Za garaż, tak jak za każdą nieruchomość, trzeba płacić podatek od nieruchomości. Ten wynosi obecnie 8,37 zł za każdy metr kwadratowy (w przypadku hal garażowych płaci się za miejsce postojowe oraz części wspólne hali, np. drogi dojazdowe). Dla porównania właściciel mieszkania odprowadza 0,85 zł za każdy metr kwadratowy.
W związku z przekształceniem użytkowania wieczystego gruntu w prawo własności przepisami zostały objęte również garaże. Co więcej, ich właścicielom przysługuje bonifikata w spłacie należności, np. 98 proc. Problem w tym, że nie każdy garaż został objęty przekształceniem. Dotyczy to tylko tych na działkach, na których znajduje się budynek mieszkalny. Garaże samodzielne, np. te obok osiedla, nie podlegają przekształceniu we własność.
Nie ma obowiązku ubezpieczenia wspólnot od odpowiedzialność cywilnej, jednak większość z nich posiada taką polisę. Co to oznacza?
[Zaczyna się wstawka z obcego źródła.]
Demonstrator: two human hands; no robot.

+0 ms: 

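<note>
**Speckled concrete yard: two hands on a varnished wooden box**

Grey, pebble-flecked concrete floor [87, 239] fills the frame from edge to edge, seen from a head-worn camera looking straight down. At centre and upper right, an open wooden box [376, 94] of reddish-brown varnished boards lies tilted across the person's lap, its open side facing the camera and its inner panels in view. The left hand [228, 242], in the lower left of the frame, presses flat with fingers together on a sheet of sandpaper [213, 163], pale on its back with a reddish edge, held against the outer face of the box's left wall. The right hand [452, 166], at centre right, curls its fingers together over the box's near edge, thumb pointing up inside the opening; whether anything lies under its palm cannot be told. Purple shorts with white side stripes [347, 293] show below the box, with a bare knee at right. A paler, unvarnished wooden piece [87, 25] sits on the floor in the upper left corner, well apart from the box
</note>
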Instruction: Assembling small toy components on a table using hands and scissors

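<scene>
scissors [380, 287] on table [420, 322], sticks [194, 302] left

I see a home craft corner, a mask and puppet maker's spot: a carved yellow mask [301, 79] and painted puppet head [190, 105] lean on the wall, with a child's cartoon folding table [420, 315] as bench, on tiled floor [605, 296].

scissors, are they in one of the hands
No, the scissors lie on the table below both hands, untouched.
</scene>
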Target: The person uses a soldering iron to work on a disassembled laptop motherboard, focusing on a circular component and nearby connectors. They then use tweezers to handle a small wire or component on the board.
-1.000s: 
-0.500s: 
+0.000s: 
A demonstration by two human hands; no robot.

Jeśli dojdzie do uszkodzenia pojazdu z powodu np. zalania auta po awarii wodociągu czy też np. odpadnie tynk i uszkodzi karoserię, można domagać się od ubezpieczyciela naprawienia szkody.
Jeśli dojdzie do szkody w garażu, np. do pożaru, w wyniku którego ucierpią inne auta, ich właściciele będą mogli starać się z o odszkodowanie z polisy OC właściciela pojazdu, który zaczął się palić jako pierwszy – czyli podobnie jak przy klasycznej kolizji. Z ich punktu widzenia najlepiej, aby okazało się, że pożar to wynik samozapłonu samochodu – nie ma znaczenia, czy było to auto elektryczne, czy też napędzane klasycznym paliwem. Tu ważna uwaga – ubezpieczyciel będzie mógł odmówić wypłaty odszkodowania, jeśli okaże się, że przyczyną pożaru była hulajnoga, a szczególnie jeśli była zaparkowana obok auta, a nie znajdowała się w nim jako bagaż. Na pieniądze z OC nie można również liczyć, jeśli okaże się, że winnym jest podpalacz. To on ma obowiązek pokryć szkody, oczywiście pod warunkiem, że uda się go ustalić i – co ważne – będzie on wypłacalny.
Korzystanie ze wspólnego garażu wiąże się ze sporymi ograniczeniami i obowiązkiem przestrzegania wielu ograniczeń, które z punktu widzenia prawa nie zawsze mają uzasadnienie. Należy jednak pamiętać, że większość obostrzeń wynika z dbania o bezpieczeństwo i komfort wszystkich użytkowników hali garażowej, stąd np. wynika zakaz przechowywania opon czy kanistrów z paliwem.